== How to complete this task ==
Every line in the data below from the one containing "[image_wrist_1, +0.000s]" down to the one containing "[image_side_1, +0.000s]", both included, must be retyped exactly; no other line is to appear.

BEGIN Recorded data

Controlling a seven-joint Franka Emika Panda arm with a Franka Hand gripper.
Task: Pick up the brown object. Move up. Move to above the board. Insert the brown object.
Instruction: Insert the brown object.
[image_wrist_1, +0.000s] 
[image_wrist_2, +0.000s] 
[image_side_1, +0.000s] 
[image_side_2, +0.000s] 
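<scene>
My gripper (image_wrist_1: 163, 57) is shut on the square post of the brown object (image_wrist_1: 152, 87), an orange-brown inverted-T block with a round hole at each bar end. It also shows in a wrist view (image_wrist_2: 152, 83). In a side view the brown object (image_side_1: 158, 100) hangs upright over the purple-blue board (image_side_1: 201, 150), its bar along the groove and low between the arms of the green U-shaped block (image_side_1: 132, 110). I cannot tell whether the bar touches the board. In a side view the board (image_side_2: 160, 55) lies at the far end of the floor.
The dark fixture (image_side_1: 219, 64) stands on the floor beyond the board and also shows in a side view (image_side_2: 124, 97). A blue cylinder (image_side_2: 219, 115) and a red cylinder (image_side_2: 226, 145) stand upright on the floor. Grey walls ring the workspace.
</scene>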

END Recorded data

== Finished exercise ==
[image_wrist_1, +0.000s] 
[image_wrist_2, +0.000s] 
[image_side_1, +0.000s] 

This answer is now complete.